Записки (Сушкова) - страница 36

Ни у кого я не видывала такой страсти к этому занятию. И деревне это было его единственное препровождение времени. И Петербурге, все время, свободное от службы, он посвящал раскладыванию карт; при гостях даже, под предлогом занятий, уединится в кабинет, выпет из бюро заветную колоду и углубится в симметрическое раскладывание кругов, четвероугольников, пирамид из этих расписных картинок, изобретенных для развлечения помешанного Карла VI, а как подумаешь, сколько умных людей пристрастились к этим картинкам, так стыдно станет за них.

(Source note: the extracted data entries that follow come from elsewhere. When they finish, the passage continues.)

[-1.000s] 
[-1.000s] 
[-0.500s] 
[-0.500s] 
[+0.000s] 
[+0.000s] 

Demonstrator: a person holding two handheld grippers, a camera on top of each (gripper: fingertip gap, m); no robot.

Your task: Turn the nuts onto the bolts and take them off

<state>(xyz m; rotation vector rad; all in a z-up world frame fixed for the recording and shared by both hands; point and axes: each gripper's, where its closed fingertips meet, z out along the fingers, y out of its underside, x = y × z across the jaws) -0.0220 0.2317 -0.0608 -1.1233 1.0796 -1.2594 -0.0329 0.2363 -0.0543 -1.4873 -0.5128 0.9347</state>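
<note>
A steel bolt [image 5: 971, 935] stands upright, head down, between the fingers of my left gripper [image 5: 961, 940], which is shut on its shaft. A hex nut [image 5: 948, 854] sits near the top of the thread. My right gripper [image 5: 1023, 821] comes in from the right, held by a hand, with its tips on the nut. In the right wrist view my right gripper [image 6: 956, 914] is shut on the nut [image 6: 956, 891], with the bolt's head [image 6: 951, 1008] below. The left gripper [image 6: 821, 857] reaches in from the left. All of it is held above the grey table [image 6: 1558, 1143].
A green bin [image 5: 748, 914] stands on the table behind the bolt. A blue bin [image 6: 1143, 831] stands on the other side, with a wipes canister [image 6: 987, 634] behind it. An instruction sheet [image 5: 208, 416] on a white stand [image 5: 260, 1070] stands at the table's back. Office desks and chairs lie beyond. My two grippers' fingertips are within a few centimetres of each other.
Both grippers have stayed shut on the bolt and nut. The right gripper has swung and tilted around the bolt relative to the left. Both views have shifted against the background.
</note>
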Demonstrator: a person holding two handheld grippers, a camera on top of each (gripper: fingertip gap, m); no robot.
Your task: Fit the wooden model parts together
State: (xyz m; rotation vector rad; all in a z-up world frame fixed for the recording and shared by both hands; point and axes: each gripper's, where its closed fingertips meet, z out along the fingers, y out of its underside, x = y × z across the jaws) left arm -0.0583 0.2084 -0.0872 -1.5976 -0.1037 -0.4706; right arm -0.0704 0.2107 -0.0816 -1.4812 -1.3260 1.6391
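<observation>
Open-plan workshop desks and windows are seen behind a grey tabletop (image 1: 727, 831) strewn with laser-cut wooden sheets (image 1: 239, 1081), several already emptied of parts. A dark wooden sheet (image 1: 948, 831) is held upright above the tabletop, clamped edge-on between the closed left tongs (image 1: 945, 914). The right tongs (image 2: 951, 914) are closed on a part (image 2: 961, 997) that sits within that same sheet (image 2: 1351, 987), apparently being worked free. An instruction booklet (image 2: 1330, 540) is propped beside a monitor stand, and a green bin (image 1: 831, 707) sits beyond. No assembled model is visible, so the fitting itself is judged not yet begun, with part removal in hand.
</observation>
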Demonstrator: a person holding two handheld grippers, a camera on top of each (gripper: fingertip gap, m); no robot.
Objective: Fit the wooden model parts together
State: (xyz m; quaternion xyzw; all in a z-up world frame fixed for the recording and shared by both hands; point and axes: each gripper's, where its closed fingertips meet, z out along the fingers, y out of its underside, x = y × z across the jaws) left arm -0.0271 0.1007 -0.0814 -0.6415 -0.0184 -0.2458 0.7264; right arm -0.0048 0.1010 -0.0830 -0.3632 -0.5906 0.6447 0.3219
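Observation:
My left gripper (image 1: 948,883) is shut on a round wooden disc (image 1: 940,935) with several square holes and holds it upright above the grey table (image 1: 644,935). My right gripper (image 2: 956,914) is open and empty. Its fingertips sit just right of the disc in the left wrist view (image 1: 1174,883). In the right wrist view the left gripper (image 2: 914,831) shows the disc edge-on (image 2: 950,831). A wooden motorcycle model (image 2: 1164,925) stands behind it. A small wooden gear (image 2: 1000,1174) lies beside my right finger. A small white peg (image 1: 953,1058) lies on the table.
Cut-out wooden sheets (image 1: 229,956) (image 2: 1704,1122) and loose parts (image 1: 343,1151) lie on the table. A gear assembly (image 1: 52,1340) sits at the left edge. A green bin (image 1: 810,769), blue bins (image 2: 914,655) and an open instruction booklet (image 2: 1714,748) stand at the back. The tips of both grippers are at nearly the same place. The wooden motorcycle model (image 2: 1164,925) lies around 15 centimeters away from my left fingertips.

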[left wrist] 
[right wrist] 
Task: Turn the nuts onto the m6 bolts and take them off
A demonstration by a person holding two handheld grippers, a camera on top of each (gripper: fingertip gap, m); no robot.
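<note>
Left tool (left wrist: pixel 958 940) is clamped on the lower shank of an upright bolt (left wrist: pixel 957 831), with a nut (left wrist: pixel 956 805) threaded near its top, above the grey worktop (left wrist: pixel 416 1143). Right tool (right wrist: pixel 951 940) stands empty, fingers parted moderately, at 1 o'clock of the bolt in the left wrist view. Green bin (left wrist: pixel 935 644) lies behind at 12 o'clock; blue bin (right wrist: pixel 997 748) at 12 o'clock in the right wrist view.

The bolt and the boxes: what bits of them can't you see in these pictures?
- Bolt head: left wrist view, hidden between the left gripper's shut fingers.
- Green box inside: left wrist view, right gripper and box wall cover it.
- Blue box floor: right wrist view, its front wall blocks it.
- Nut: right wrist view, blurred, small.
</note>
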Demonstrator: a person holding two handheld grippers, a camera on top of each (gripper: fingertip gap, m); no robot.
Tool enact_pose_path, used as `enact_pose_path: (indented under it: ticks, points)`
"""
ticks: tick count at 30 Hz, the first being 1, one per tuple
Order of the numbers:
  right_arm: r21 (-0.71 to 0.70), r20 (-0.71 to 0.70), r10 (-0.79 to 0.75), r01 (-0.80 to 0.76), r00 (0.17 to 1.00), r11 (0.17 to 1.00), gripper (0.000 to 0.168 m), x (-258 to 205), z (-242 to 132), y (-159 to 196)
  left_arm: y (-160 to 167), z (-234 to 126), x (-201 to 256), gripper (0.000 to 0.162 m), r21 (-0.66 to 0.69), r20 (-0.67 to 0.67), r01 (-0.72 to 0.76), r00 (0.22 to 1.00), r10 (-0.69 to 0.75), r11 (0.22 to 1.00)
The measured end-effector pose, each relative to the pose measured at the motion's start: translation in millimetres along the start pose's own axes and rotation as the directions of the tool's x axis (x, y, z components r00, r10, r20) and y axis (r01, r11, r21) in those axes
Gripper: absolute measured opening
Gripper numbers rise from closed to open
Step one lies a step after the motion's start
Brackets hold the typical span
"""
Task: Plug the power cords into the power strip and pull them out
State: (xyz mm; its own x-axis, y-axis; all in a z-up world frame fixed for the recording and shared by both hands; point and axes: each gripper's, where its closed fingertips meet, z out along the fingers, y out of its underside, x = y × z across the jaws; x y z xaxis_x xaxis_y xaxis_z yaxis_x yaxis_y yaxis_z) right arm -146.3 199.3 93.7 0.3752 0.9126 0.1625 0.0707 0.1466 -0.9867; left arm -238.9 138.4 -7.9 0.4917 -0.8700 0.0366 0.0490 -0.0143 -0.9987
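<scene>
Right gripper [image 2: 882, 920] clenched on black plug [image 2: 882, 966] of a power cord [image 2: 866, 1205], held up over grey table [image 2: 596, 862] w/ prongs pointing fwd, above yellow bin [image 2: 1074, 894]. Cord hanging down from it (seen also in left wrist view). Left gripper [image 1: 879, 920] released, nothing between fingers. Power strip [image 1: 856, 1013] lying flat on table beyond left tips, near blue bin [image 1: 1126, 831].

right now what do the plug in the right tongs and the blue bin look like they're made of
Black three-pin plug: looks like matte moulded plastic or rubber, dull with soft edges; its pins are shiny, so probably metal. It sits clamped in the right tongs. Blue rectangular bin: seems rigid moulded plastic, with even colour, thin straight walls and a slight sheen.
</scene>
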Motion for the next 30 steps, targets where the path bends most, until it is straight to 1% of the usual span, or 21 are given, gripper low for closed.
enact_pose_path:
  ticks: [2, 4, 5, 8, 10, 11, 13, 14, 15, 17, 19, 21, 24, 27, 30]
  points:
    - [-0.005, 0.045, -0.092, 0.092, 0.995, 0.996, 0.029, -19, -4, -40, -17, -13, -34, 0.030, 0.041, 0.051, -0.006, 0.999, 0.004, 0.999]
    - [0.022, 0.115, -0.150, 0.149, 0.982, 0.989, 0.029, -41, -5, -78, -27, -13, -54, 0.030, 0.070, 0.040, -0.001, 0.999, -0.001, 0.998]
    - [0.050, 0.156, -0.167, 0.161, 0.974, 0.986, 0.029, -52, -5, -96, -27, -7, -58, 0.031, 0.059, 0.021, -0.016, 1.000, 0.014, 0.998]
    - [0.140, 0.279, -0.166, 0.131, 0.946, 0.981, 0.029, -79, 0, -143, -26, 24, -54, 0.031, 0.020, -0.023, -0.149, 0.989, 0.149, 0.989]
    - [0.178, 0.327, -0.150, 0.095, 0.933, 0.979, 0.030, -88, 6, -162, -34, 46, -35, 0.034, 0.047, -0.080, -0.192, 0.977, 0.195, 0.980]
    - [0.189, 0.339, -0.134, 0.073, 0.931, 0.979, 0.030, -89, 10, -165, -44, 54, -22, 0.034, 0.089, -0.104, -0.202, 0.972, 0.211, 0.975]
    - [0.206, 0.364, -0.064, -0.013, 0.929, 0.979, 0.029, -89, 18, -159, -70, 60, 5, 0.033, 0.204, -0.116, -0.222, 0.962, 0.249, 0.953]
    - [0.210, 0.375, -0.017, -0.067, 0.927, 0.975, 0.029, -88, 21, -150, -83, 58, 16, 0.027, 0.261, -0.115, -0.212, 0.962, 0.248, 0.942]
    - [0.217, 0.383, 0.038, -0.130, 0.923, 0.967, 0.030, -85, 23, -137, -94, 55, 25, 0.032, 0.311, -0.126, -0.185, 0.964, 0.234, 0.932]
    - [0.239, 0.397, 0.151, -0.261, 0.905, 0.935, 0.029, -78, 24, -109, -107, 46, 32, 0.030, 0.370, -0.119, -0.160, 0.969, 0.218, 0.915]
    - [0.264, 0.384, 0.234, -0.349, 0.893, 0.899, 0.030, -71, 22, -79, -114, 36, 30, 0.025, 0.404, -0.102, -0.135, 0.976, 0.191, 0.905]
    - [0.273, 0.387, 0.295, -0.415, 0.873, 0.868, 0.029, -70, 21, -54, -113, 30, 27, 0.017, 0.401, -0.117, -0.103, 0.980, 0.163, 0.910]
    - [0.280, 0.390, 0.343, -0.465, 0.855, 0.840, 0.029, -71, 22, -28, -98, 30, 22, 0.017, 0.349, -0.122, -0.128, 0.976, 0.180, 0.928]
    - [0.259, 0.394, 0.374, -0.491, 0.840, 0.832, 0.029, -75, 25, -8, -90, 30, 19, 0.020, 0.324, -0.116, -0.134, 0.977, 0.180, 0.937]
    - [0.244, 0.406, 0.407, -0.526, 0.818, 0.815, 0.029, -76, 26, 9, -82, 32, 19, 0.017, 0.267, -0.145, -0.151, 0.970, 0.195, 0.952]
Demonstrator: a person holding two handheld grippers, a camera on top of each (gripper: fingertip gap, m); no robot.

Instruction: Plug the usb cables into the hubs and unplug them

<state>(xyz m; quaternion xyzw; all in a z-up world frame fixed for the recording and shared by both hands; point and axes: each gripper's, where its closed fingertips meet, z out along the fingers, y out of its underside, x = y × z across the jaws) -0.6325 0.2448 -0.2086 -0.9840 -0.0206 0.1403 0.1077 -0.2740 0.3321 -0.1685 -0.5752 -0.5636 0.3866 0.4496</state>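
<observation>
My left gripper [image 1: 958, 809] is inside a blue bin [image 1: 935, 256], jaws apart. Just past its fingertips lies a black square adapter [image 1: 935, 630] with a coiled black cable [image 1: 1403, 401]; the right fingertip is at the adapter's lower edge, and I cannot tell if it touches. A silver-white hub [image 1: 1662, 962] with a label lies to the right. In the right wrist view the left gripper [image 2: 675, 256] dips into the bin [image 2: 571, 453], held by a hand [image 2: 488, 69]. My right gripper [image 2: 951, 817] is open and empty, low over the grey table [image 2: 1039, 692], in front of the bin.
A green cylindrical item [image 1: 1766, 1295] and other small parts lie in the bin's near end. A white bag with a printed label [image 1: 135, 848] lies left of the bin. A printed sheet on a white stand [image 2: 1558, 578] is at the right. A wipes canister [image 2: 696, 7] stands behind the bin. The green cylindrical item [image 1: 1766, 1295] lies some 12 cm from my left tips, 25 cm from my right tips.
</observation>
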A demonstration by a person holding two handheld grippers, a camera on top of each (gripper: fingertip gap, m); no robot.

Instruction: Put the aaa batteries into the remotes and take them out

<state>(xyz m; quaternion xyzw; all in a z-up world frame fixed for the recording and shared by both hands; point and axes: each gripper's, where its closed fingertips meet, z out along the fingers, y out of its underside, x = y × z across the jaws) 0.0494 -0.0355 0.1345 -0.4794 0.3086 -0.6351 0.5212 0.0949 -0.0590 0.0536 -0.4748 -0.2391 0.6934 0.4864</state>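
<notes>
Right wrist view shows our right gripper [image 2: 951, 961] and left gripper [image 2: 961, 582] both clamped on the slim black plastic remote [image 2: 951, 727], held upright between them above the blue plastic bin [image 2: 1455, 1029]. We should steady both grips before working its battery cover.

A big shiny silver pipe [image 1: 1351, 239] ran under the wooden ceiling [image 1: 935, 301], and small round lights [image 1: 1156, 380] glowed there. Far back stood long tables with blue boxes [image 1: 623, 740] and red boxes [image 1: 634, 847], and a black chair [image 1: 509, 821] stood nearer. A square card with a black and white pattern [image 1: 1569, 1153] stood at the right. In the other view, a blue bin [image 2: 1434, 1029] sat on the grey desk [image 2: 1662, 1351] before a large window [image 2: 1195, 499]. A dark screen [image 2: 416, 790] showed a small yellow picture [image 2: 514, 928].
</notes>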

Да, редко встретишь человека, которого жизнь была бы скучнее и монотоннее жизни Николая Сергеевича. Говорят, по делам службы он был смышленый и способный человек, но мне ни разу не случилось, в течение стольких годов, заметить в нем ни проблеска ума, ни твердости характера. Добротою своею он иногда меня трогал, но к чему ведет одна доброта без действий, без волн, без смысла! Видит, бывало, как несправедлива ко мне Марья Васильевна, хотел бы заступиться, да духу не хватает, украдкой поцелует меня, пожмет руку, вытрет слезу себе да мне, скажет, что «бог милостив, все пройдет», да и только. Один из моих двоюродных братьев написал на него следующее четверостишие:

«Я не люблю тебя, мой добрый человек,
Хоть не за что тебя за то возненавидеть:
Что без добра и зла течет твой скучный век
И мухи с умыслом не можешь ты обидеть».

В начале января 1828 года, дядю послали по службе в Курскую губернию; тетке вздумалось ехать с ним до Москвы и прожить там несколько месяцев; разумеется, так все и сладилось. Матушка, узнав, что я так близко от нее, написала Марье Васильевне самое трогательное письмо и просила позволения приехать повидаться со мною. Ей дали это позволение и она, несмотря на тяжкую свою болезнь, собралась с последними силами и в начале февраля приехала ко мне.

Никакое перо не может выразить того счастия, которое преисполнило мое сердце, когда я бросилась в ее объятия, после семилетней разлуки!

Я не сумею говорить складно об этих двух месяцах, проведенных с нею; слезы душат меня, невольно падают из глаз и смывают то, что я пишу.

Я перешла жить в ее комнату, мы ни на минуту не разлучались, мало спали по ночам — все говорили и не могли наговориться. Матушка очень изменилась; я ее оставила молодую, цветущую, прекрасную и свиделась с ней больной, изнуренной, состарившейся; горе взяло свое! От аневризма у нее было такое биение сердца и всех жил в груди, что последние четыре года своей-жизни она уже и не пробовала ложиться в постель, а спала в креслах сидя, а иногда даже стоя дремала в уголку, опираясь на спинку стула. Чего не перенесла бедная моя мать, физически и морально, страшно подумать!